G-Watch Localization aims to engage the local level to develop a G-Watch application that is attuned to local context and realities. It takes into account the decentralized policy context, the situation and condition of citizen participation in local governance, the nature and practice of the local government unit and the backdrop of socio-cultural realities prevalent and strong at the local area like primacy of kinship, prevalence of patronage and machismo, to name a few. It situates itself in the areas of monitoring and evaluation which remains weak despite the mandated avenues for citizen participation due to sheer lack of resources for it, the lack of capability and its seeming lack of urgency in comparison to other concerns.

The initiative is a knowledge development that brings together the experience of G-Watch at engaging the national and the knowledge and experience of local stakeholders, particularly the local government units and the citizen organizations, to tackle the difficult questions of transforming local governance. This is done through the pilot-testing of the G-Watch model of constructive engagement in performance monitoring that aims to improve the efficiency of service delivery of the LGUs through transparency and accountability. It involves capacity-building to enable the pilot test and allow learning of stakeholders while in action. The G-Watch application is tailored fit to the local context through research activities and multi-stakeholder consultations. The experience is documented in order to develop a technology at the end of the pilot-testing for G-Watch application at the local level that can disseminated for replication at a wider scale through partnership with national agencies and bodies and promotional activities. (Components)

We have selected pilot sites that we believe can help us in developing this new knowledge. In a way, they are a mix of LGUs with extensive experience in citizen-government engagement and that grapple with the difficult questions of improving local governance with the participation of the citizens, of LGUs with diverse socio-linguistic background, socio-economic profiles and from different layers of government.

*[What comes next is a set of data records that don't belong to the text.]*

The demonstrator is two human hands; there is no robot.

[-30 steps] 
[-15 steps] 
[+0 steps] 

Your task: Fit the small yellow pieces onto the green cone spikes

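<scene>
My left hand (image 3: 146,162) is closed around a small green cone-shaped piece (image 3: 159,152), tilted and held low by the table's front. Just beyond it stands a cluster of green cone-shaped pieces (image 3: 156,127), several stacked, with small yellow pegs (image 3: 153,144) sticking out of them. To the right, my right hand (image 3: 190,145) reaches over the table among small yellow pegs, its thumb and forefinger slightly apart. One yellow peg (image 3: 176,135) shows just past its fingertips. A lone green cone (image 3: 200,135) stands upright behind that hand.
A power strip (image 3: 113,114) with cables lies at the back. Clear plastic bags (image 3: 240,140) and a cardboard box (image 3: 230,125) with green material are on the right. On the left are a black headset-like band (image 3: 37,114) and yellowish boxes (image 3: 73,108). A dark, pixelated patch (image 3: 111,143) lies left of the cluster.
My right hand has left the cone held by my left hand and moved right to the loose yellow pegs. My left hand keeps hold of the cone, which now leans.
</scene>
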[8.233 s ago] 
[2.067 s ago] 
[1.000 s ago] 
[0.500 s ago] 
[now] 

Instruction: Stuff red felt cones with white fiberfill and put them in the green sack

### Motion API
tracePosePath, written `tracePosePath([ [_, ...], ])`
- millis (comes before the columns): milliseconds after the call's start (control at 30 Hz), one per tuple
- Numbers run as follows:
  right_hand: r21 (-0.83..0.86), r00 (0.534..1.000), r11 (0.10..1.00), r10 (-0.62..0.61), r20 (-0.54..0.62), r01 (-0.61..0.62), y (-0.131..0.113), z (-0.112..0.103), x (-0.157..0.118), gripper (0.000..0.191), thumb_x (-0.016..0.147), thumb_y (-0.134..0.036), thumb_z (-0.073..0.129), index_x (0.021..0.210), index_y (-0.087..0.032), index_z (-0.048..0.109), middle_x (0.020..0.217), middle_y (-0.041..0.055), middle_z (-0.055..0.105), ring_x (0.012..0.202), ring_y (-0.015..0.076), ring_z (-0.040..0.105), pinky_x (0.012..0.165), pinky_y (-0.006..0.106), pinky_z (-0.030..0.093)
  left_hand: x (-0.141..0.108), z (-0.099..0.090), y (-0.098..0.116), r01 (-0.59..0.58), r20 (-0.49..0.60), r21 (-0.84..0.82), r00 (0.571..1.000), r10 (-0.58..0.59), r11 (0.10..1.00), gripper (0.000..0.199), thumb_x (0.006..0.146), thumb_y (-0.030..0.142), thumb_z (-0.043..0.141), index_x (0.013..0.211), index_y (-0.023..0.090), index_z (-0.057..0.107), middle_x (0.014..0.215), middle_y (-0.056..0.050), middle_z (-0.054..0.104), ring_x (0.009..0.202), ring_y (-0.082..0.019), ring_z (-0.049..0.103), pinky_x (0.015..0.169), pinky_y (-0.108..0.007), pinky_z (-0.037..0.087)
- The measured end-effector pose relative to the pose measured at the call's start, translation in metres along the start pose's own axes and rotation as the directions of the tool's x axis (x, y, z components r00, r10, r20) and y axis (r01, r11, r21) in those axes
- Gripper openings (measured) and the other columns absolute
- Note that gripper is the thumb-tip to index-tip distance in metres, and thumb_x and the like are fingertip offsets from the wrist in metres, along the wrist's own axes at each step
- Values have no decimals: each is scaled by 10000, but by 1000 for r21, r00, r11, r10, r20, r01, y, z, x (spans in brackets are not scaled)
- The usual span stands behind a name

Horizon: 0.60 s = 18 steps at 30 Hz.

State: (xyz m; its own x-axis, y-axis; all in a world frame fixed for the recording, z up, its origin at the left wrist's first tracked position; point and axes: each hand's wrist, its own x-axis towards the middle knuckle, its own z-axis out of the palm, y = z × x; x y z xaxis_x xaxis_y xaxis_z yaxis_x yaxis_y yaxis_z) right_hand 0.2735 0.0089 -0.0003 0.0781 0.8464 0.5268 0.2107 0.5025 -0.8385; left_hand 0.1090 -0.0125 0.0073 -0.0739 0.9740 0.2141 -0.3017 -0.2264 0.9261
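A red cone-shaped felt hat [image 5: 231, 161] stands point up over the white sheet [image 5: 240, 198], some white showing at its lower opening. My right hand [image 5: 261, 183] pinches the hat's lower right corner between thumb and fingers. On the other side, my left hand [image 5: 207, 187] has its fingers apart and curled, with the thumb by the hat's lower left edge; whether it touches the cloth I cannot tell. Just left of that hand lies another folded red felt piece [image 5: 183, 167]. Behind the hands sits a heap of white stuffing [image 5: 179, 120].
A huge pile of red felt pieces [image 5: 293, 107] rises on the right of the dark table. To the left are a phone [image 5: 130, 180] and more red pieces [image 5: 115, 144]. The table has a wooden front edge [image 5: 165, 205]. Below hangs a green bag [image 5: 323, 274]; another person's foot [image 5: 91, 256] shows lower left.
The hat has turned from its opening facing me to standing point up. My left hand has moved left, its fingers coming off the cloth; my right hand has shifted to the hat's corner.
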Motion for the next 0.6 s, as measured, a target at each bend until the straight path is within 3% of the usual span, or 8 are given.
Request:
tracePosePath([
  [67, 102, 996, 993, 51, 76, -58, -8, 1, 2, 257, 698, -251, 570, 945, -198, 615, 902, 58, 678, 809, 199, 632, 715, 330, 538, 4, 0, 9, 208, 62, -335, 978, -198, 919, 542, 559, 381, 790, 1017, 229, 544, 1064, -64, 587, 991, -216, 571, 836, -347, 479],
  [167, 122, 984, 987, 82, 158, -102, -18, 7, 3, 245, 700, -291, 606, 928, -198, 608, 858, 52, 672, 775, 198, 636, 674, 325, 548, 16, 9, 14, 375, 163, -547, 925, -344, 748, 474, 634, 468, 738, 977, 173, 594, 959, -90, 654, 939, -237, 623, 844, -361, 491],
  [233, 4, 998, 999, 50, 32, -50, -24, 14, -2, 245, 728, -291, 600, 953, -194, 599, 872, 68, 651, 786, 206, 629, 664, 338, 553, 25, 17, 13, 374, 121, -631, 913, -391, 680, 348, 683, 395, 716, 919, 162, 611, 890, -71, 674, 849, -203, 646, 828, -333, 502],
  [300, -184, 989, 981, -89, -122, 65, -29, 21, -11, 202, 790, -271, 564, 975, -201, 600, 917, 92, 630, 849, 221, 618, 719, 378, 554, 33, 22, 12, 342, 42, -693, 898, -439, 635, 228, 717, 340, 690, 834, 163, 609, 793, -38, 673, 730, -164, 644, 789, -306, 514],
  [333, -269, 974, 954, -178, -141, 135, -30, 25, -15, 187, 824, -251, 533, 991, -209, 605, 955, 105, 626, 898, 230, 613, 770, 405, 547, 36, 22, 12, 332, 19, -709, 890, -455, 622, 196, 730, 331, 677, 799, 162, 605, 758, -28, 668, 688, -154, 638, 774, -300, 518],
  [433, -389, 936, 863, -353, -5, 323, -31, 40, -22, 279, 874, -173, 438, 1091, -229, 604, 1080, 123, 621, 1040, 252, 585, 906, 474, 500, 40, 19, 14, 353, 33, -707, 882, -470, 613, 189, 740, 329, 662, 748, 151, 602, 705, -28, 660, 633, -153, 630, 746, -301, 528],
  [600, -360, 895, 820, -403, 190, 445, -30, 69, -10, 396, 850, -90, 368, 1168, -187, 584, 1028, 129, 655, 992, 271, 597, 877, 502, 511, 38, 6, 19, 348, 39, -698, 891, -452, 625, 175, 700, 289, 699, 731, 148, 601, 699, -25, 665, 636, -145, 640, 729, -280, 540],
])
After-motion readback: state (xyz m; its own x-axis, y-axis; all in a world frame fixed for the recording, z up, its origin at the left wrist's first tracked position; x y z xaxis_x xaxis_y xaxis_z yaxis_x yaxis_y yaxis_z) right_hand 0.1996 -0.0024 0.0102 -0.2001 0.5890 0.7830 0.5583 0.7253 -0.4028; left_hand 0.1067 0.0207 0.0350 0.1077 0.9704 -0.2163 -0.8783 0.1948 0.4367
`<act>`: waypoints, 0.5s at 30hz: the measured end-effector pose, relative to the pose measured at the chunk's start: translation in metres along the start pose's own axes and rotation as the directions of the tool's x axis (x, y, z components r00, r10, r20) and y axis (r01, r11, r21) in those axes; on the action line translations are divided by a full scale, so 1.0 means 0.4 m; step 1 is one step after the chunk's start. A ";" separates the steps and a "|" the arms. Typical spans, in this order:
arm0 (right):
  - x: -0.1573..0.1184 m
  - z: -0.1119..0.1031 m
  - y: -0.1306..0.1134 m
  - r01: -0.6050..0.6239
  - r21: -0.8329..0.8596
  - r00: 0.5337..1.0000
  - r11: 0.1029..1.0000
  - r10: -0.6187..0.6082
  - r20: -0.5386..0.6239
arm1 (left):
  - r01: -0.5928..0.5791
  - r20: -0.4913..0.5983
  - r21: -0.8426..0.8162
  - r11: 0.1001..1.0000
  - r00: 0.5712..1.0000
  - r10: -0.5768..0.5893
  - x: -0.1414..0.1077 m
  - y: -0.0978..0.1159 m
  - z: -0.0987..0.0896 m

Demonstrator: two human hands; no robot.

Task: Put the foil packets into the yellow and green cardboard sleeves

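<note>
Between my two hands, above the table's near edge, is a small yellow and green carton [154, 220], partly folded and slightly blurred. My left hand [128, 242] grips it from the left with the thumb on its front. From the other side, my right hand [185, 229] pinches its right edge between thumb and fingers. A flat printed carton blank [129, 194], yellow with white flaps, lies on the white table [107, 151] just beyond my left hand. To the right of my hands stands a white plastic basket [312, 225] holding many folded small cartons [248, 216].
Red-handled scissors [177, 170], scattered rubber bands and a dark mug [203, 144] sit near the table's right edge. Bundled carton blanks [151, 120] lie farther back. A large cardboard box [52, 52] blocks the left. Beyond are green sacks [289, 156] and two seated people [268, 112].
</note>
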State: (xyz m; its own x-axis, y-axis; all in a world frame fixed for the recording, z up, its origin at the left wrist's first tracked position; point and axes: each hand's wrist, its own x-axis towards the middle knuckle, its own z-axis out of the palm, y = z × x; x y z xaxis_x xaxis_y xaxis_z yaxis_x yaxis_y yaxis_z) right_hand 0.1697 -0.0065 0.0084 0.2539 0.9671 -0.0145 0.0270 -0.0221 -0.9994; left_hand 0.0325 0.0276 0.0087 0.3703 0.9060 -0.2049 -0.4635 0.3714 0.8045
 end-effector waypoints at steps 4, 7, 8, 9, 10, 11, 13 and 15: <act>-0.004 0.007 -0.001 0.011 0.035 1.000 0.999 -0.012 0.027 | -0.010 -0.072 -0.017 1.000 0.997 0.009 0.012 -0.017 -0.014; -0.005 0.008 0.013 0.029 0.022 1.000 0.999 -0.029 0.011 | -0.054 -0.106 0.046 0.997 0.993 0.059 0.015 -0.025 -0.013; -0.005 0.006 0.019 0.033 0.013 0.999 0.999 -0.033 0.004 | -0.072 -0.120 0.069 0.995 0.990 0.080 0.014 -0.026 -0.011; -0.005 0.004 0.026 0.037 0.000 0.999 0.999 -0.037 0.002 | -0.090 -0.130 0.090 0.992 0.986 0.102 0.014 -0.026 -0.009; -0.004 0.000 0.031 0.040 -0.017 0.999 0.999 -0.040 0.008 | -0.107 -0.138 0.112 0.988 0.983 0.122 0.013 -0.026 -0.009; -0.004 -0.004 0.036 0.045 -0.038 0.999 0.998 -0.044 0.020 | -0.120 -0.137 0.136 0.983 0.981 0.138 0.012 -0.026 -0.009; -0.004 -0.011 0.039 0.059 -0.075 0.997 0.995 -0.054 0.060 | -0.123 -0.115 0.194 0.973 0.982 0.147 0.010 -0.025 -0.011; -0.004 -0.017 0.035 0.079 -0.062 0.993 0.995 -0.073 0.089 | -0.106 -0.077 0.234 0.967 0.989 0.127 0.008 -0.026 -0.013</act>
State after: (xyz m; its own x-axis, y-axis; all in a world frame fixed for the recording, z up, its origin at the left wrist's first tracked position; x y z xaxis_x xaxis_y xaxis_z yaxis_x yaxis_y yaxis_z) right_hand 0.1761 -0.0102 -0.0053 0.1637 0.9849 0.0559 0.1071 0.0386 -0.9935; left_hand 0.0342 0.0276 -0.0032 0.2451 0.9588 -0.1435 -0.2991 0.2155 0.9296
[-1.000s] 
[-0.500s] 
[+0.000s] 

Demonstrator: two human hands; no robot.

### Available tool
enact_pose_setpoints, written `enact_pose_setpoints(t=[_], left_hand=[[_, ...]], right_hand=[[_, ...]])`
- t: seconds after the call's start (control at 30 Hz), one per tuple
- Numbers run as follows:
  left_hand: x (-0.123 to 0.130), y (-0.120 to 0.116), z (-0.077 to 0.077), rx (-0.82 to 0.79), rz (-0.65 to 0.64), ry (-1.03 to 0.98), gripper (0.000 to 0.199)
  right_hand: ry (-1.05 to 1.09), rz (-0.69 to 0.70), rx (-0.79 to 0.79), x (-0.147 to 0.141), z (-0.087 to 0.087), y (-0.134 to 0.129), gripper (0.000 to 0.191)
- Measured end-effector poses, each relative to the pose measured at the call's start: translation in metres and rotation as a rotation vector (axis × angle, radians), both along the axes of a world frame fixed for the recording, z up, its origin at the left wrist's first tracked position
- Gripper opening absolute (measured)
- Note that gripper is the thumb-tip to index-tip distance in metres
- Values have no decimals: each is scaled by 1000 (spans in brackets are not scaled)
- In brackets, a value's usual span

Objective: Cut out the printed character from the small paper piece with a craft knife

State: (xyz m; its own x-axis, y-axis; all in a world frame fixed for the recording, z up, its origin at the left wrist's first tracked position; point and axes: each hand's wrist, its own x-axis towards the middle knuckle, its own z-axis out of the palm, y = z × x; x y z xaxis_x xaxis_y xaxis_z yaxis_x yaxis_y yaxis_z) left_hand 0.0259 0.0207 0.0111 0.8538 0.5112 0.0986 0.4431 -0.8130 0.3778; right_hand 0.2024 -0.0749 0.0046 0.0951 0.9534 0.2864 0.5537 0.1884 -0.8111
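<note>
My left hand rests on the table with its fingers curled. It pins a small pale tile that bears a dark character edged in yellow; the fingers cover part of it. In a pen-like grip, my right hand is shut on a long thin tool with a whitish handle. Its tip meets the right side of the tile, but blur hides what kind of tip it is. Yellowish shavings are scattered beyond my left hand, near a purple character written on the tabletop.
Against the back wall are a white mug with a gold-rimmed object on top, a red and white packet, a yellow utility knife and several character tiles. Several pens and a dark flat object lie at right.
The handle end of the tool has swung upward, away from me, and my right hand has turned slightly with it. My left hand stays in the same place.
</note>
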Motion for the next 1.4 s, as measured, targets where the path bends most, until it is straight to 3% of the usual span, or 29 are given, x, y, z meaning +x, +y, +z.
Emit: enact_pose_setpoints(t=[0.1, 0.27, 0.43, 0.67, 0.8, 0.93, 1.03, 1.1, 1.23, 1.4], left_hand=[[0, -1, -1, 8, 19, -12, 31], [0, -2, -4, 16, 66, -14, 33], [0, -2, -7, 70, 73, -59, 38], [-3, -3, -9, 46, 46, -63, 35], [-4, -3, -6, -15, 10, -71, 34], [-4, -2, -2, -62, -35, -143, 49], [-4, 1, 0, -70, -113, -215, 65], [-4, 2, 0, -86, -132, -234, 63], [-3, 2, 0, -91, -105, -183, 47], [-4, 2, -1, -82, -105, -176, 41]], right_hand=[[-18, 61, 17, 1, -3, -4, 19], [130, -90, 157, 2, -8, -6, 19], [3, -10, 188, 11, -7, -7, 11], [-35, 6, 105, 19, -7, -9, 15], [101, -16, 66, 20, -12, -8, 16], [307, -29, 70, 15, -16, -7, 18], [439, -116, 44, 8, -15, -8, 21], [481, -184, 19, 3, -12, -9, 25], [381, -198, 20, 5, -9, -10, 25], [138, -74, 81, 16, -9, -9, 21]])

They are the City of Naga, the Municipality of San Miguel, Bohol, the Island City of Samal, the City of Dumaguete, the Province of Southern Leyte and the City of Puerto Princesa.

They are committing today to help us in this difficult task by providing us access to information, tapping local knowledge, co-facilitating the pilot-test and finding ways to sustain the effort; as we commit to them our accountability to coordinate this effort, solicit and mobilize necessary support and ensure the accomplishment of the project.

In our engagement with them for the last six months, we discovered that indeed what a difficult challenge is cut out for us, but we also discovered that they too wish to answer the same questions that we ask, they too want to nurture and enhance citizen-government engagement to improve transparency and accountability that can improve efficiency in service delivery, they too want to transform governance as we know it and they too want a difference in our country. We find champions in them and it is comforting indeed for us that as we dare to go where politics is at, we have the support and help of those who are actors in that political space and are therefore in the best position to make change happen.

All politics is local—we are showing this afternoon another perspective to this idea. This afternoon, we assert that indeed all politics is local for it is at the local level where the government is closest to the people, where the interactions between the governed and the government is closer and more direct, oftentimes personal, and therefore where genuine political change could happen that will transform government and society as we know it.